The discussion board at tk560.com is here:I will try to look at the site to see if I can have some of my students try to build this Thurson James's design of an oven. In case I can't find it, the next time you are on, can you provide a link to this discussion?
The basic Thurston James plans are in his (really excellent) book, "The Prop Builder's Molding and Casting Handbook."
Jim Egner's (tk560's) article about actually building it, with some cost-saving substitutions, is here:
Most of it is straightforward, with three exceptions.
The first is that the straight TJ plans call for welded steel frames to hold the plastic. You don't really need that, and for many people it's a problem (I don't weld, myself), but I'd guess that wouldn't be an issue for you.
The second is that the ceramic "millboard" for lining the oven is freaking expensive in small quantities. Jim E. substituted Hardibacker cement board from Home Depot, which is cheap as dirt and works fine, as long as you support it with a couple of struts across the bottom. (It's not strong stuff, and unsupported across a 2 foot span, it's likely to crack.

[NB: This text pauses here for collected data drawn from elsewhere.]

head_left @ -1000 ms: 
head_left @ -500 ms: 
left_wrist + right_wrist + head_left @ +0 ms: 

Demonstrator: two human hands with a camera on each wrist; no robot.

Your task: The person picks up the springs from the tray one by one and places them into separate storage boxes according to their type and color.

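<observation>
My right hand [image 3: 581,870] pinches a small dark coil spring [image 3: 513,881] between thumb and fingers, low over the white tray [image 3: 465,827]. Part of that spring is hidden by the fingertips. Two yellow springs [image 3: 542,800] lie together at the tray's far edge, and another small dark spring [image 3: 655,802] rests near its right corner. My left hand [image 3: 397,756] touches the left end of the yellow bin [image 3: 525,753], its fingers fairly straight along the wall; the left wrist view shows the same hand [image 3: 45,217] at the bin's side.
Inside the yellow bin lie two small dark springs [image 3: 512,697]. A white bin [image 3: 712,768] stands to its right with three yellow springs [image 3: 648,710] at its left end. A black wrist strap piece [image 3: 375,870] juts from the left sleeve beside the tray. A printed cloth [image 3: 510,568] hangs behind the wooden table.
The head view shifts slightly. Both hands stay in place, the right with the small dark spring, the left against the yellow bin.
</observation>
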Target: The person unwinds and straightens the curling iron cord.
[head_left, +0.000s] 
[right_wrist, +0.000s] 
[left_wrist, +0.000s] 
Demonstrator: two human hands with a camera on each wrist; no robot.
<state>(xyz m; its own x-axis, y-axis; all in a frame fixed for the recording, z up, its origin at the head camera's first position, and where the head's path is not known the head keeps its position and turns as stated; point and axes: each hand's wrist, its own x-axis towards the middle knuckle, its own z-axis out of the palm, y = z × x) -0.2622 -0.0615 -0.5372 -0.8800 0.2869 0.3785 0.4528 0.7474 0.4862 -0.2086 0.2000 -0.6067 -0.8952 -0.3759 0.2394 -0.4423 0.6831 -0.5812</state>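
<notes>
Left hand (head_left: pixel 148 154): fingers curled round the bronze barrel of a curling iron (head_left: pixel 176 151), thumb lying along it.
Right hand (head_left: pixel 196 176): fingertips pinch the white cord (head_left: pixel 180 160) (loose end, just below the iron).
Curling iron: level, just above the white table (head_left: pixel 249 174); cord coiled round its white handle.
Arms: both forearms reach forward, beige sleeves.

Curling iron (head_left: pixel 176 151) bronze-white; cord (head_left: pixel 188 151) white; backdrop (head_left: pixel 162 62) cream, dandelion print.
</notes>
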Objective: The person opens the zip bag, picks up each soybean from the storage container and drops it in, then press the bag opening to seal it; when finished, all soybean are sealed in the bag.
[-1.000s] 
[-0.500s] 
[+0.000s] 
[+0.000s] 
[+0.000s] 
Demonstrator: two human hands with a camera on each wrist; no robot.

The oven will still work, but supporting it is probably a better idea.)
The nichrome coil in the plans costs about $30 for a 10-foot unstretched coil, which is several times what you need to make one oven. (Stretched out, that's a lot of nichrome.) You can split the cost by finding somebody on the tk560 discussion board to split a coil with.
The third thing is that the little ceramic insulators for attaching the coil to the backer board are the most expensive part of the whole machine, and about half the cost of the oven.
The ceramic insulators don't appear to be necessary. The millboard or Hardibacker board can handle being in direct contact with the nichrome coil, and is an electrical insulator, so you can just attach the nichrome to the backer board with baling wire. (I think that's pretty much what Doug Walsh does in his HobbyVac plans.) The downside of that is that each baling wire attachment will be electrically live. You'll want to cover the other side of the backer board with something to keep people's fingers out of it, but one big insulator is easier and cheaper than 60 little ceramic gadgets.)